● WHAT THE TASK ASKS
Report, as a bare number, how many lines of the material below contain the word "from".

● PROVIDED DATA

##############################

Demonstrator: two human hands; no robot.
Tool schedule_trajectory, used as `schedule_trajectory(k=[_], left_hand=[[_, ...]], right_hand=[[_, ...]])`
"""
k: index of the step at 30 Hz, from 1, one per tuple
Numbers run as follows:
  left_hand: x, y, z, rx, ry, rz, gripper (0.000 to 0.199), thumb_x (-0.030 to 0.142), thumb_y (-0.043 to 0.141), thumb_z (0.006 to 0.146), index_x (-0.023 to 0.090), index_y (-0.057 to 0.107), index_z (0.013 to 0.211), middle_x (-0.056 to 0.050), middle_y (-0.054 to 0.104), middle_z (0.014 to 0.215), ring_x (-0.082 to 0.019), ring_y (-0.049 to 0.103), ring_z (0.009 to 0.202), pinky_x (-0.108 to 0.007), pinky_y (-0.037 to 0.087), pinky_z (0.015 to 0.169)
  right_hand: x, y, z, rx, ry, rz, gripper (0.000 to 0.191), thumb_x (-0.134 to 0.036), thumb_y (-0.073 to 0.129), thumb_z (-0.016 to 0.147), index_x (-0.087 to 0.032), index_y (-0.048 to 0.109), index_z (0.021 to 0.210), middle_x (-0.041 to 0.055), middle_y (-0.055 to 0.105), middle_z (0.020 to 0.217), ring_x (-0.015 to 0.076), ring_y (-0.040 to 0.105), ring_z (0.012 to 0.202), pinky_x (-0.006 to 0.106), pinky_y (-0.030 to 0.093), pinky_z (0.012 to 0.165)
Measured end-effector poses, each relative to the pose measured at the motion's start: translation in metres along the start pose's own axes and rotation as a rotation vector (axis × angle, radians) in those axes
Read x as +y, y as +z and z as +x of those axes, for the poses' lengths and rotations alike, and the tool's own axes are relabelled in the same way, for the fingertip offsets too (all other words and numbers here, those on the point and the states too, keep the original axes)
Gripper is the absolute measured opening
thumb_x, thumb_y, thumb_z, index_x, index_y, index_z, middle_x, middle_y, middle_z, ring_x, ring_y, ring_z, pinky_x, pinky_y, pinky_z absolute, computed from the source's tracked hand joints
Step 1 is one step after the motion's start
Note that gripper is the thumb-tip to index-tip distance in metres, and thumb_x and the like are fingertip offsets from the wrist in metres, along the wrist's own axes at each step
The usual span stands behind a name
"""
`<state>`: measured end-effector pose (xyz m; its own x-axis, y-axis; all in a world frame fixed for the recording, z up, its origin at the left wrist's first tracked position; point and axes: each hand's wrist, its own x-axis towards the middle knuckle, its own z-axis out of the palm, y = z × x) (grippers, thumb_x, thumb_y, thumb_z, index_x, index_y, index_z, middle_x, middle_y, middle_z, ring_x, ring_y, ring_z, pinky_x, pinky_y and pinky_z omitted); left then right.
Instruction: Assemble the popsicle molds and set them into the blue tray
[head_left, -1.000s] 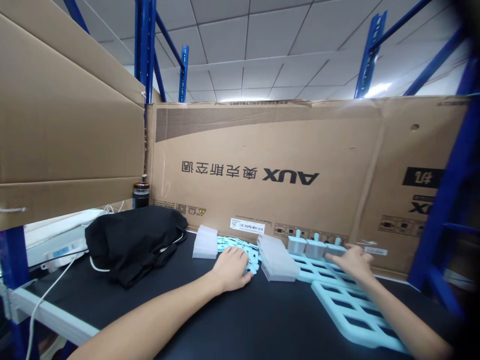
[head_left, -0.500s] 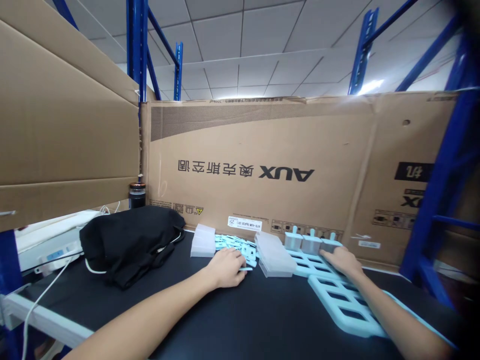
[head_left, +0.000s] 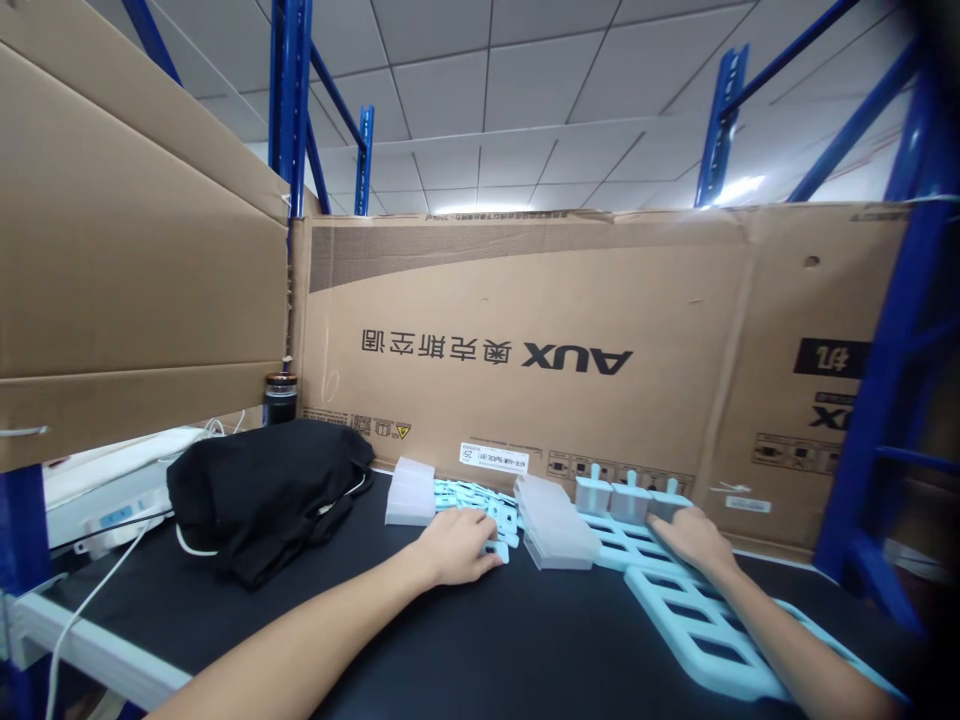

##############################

● ANSWER SECTION
3